Abstract
The aim of this paper is to analyse the way social gatherings are collaboratively accomplished in two highly different settings, routine mobile phone conversations, and a location-aware mobile game, through a single, sequentially ordered interactional device based on participants producing mutually ratified 'co-proximity events'. It starts from their doing 'co-localization work', that is, collaboratively establishing their locations, which provides them with opportunities to assess their mutual locations as some form of proximity. I show how such 'co-proximity events' achieved within talk-in-interaction enact the relevance of a future face-to-face encounter, and project an invitation to meet as a relevant 'next' in the interactional sequence. In the location-aware system, the game infrastructure and interfaces assume agency in the discovery of co-proximity, by providing players with opportunities to see the presence of their icons on a single map.

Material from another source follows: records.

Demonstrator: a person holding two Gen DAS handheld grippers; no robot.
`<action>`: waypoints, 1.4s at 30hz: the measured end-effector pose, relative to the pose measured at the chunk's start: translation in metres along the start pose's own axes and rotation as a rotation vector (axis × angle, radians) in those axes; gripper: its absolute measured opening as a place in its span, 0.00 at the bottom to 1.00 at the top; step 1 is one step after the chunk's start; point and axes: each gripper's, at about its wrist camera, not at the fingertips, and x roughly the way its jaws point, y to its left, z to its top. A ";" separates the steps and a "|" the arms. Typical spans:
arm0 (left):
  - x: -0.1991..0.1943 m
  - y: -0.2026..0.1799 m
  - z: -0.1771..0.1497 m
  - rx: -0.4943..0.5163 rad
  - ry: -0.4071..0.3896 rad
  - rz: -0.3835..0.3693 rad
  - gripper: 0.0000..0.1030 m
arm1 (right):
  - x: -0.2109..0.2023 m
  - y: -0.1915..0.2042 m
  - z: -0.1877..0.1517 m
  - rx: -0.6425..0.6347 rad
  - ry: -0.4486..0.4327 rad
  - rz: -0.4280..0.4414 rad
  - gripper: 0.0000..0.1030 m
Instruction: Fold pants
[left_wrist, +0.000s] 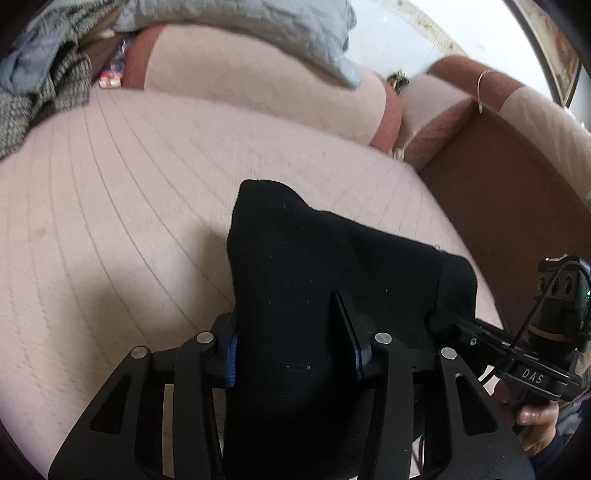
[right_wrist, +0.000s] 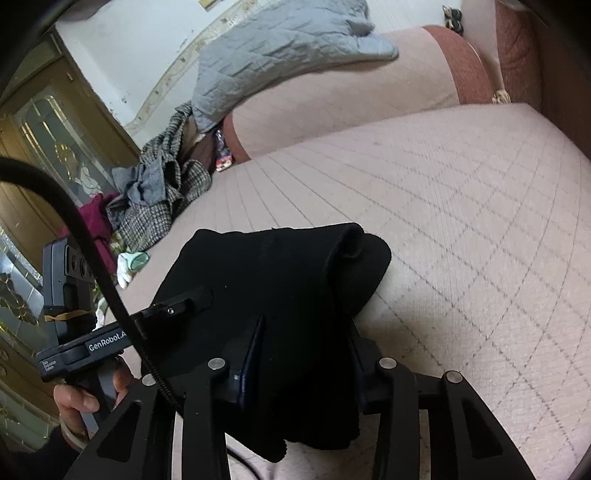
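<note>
The black pants (left_wrist: 314, 266) are bunched and lifted over the pink quilted sofa seat (left_wrist: 129, 206). My left gripper (left_wrist: 293, 350) is shut on a thick fold of the pants, with cloth filling the gap between its fingers. My right gripper (right_wrist: 306, 354) is shut on the other side of the same pants (right_wrist: 280, 266), which drape over its fingers. In the left wrist view the right gripper (left_wrist: 454, 325) grips the cloth at the right. In the right wrist view the left gripper (right_wrist: 192, 301) grips it at the left.
Sofa back cushions (left_wrist: 258, 85) rise behind the seat, with a grey quilted blanket (right_wrist: 280, 48) over them. A pile of grey and checked clothes (right_wrist: 162, 199) lies at the seat's left end. A brown armrest (left_wrist: 498, 192) is at the right. A wooden cabinet (right_wrist: 44, 147) stands beyond.
</note>
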 end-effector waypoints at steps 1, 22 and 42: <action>-0.005 0.001 0.002 0.005 -0.013 0.003 0.41 | -0.001 0.003 0.002 -0.004 -0.005 0.007 0.38; 0.026 0.081 0.065 -0.099 0.033 0.130 0.41 | 0.095 0.050 0.072 -0.012 0.028 0.028 0.38; -0.006 0.074 0.039 -0.121 -0.063 0.304 0.61 | 0.062 0.059 0.054 -0.107 -0.031 -0.175 0.53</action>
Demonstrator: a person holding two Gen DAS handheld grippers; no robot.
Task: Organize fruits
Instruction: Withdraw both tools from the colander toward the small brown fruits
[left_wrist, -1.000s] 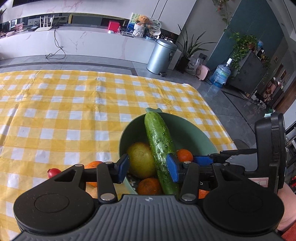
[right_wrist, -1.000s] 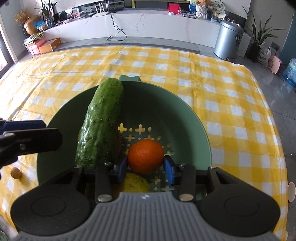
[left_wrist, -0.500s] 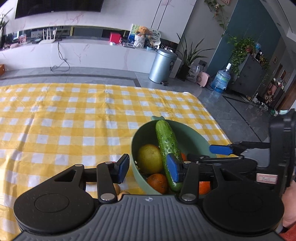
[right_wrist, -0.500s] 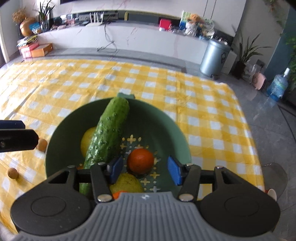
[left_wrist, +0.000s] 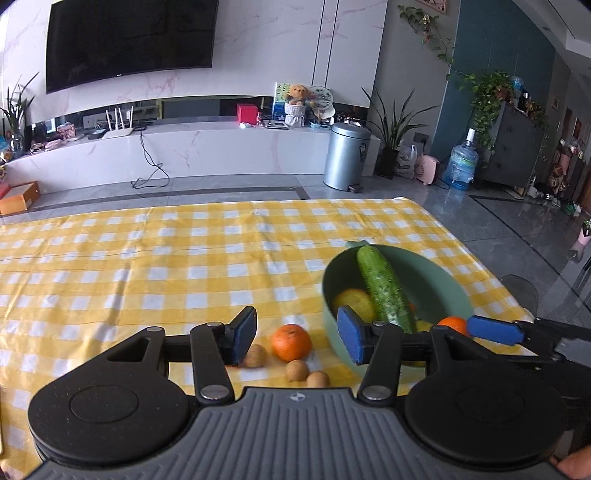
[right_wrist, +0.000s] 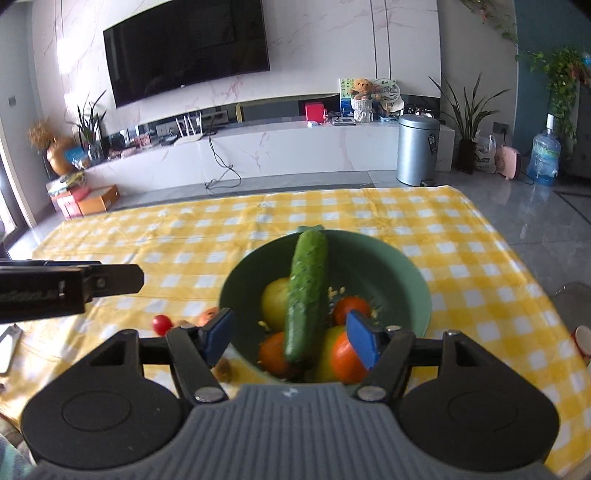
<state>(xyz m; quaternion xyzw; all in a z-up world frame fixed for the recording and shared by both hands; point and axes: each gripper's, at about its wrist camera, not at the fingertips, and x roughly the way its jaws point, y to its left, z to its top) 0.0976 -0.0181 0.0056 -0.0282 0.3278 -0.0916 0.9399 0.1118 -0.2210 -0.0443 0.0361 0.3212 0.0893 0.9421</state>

I show how players treat such a display as a form of mediated co-proximity, with the same interactional and sequential consequences as in mobile phone conversations. The sequence-sensitive interactional device I identify here allows the collaborative production of social encounters. It weaves mobility and sociality, proximity and hospitality, and can be argued to possess a wider anthropological significance.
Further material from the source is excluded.